Teraz do Grójca
Już w najbliższą niedzielę piłkarzy Łomżyńskiego Klubu Sportowego czeka kolejny mecz na szczycie. Po środowym zwycięstwie z Legionovią Legionowo i usadowieniu się na fotelu lidera łomżyniacy wyjeżdżają po kolejne punkty do Grójca. Zespół tamtejszego Mazowsza po 9. kolejkach zajmuje czwarte miejsce w tabeli ze stratą 3 punktów do lidera. Ostatni mecz ligowy podopieczni Andrzeja Prawdy zremisowali w Paradyżu z miejscową Ceramiką 1:1. W środę natomiast grali w Pucharze Polski z warszawską Legią. Na Łazienkowskiej przegrali z utytułowanym rywalem tylko 0:1.

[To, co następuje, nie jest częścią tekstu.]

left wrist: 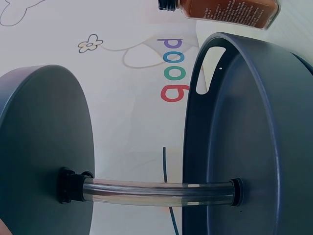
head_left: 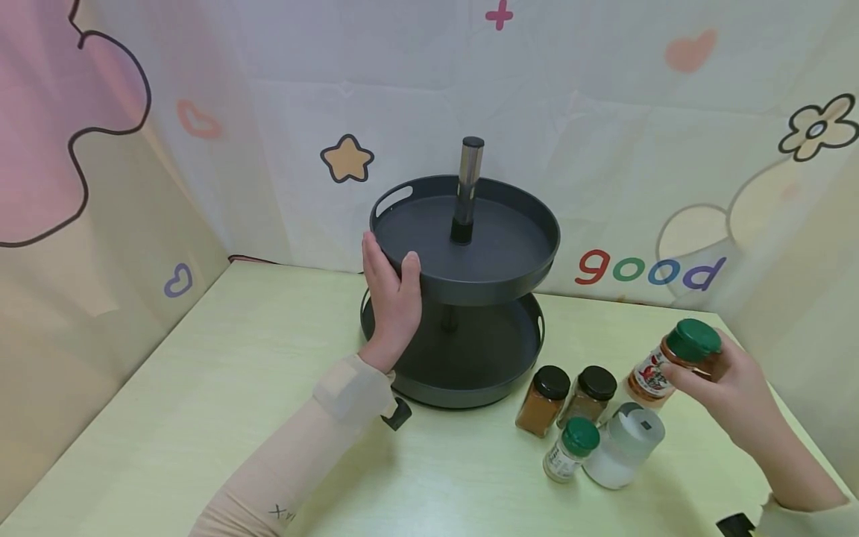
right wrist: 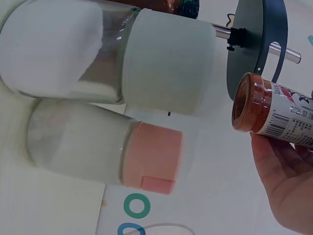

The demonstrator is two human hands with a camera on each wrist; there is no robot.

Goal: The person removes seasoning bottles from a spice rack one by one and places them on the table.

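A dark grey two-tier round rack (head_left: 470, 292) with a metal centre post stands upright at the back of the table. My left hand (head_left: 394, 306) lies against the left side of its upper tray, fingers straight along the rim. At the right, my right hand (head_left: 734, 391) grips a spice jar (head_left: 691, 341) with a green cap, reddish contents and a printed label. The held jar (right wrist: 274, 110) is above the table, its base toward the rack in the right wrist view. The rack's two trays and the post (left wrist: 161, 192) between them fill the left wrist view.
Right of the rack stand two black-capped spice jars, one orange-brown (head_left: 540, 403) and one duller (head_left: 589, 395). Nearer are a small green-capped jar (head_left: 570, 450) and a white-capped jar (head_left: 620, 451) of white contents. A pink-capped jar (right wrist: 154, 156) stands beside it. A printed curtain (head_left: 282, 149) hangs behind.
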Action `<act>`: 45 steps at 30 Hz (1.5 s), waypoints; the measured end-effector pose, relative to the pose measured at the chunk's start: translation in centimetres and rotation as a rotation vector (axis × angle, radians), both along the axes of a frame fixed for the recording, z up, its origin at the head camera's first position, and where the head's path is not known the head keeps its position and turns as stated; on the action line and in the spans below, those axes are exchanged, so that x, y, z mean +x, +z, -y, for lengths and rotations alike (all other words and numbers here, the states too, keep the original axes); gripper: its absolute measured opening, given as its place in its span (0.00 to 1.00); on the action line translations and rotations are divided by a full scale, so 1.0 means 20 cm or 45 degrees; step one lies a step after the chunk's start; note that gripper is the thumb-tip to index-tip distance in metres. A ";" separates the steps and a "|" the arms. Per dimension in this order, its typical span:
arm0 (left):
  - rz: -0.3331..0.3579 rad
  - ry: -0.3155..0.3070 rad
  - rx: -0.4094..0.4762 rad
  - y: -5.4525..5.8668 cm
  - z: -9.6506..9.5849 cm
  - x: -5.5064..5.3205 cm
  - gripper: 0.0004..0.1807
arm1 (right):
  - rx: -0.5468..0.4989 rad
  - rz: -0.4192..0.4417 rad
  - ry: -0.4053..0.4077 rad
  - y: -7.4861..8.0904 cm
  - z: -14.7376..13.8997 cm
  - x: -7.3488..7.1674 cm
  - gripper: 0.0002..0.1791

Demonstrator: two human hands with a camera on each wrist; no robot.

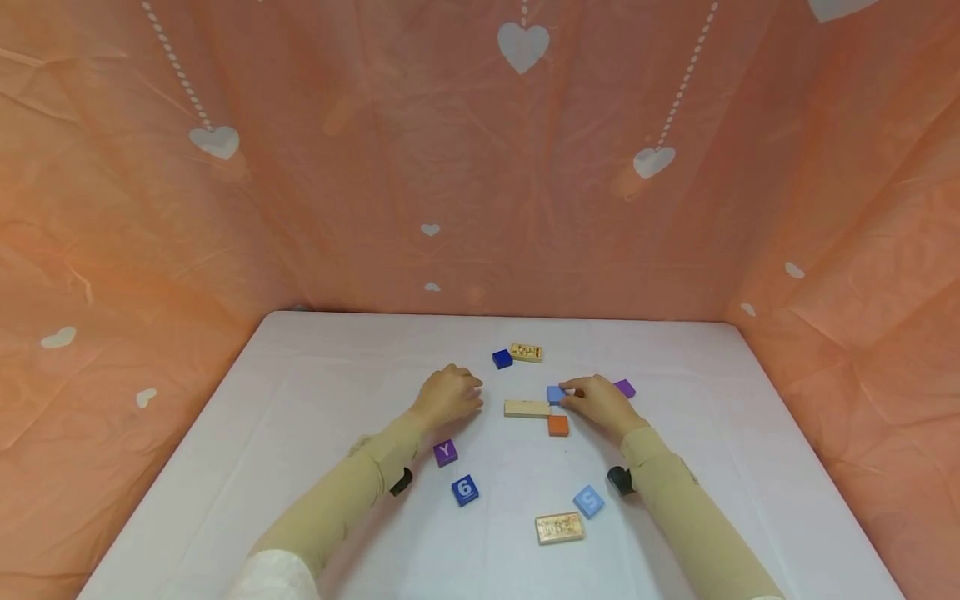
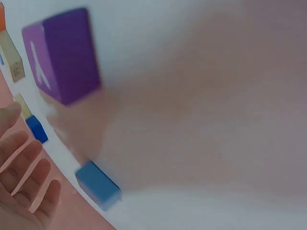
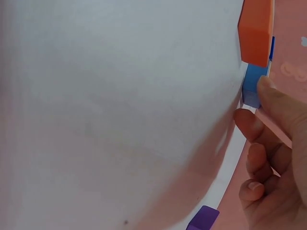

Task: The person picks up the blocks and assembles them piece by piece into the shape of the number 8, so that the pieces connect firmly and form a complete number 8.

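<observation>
My right hand (image 1: pixel 600 404) pinches the right end of a light blue block (image 1: pixel 553 395) between thumb and index finger. In the right wrist view, the thumb lies against that block (image 3: pixel 252 91), and the other fingers curl below it. The block stands by the right end of a long wooden block (image 1: pixel 527 408), with an orange block (image 1: pixel 558 426) on the near side. My left hand (image 1: pixel 447 395) hovers left of the wooden block, fingers loosely bent and holding nothing. Nearest its wrist is a purple block marked Y (image 1: pixel 446 452).
Toward the back lie a dark blue block (image 1: pixel 502 359) and a patterned wooden block (image 1: pixel 526 352). A purple block (image 1: pixel 625 388) sits beyond my right hand. Nearer are a blue 6 block (image 1: pixel 465 490), a light blue 5 block (image 1: pixel 588 502) and another wooden block (image 1: pixel 559 528).
</observation>
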State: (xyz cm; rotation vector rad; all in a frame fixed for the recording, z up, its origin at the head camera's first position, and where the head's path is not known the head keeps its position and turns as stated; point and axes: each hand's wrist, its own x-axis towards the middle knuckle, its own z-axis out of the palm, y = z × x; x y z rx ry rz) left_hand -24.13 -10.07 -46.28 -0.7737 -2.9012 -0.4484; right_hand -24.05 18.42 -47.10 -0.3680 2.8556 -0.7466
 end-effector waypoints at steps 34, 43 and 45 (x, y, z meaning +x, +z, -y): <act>-0.043 0.233 0.044 -0.07 0.37 0.08 0.18 | -0.076 0.072 -0.032 0.00 -0.01 0.00 0.21; -0.060 0.226 0.043 -0.09 0.39 0.06 0.16 | -0.077 0.078 -0.041 0.00 -0.01 0.00 0.21; -0.062 0.211 0.049 -0.09 0.38 0.06 0.15 | -0.078 0.086 -0.046 0.00 -0.01 0.00 0.21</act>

ŁKS przystąpi do meczu opromieniony trzema zwycięstwami z rzędu oraz pozycją lidera. W zaległym meczu z Legionovią po bramce kapitana Zbigniewa Kowalskiego łomżyńska jedenastka wygrała 1:0. – Do Grójca jedziemy po co najmniej jeden punkt. Nie będzie to dla nas łatwe spotkanie, gdyż każdy mobilizuje się na drużynę prowadzącą w tabeli. Udało nam się jednak wygrać na trudnym terenie w Olsztynie to może uda się przywieść jakieś punkty i z Grójca – powiedział Kowalski.
Pod znakiem zapytania w tym meczu stoi występ Arkadiusza Chrobota i Adama Kamińskiego, którzy z Leginovią grali na własną prośbę. Dodatkowo urazu doznał Jacek Lis, ale do niedzieli powinien się wykurować.
Mecz ŁKS-u z Mazowszem pierwotnie miał się odbyć w sobotę. Jednak ze względu na to, że oba kluby grały w środę mecze termin tego spotkania został przeniesiony na niedzielę. Czy ŁKS-owi uda się utrzymać w Grójcu fotel lidera? O tym przekonamy się już w najbliższą niedzielę. Początek meczu o 15.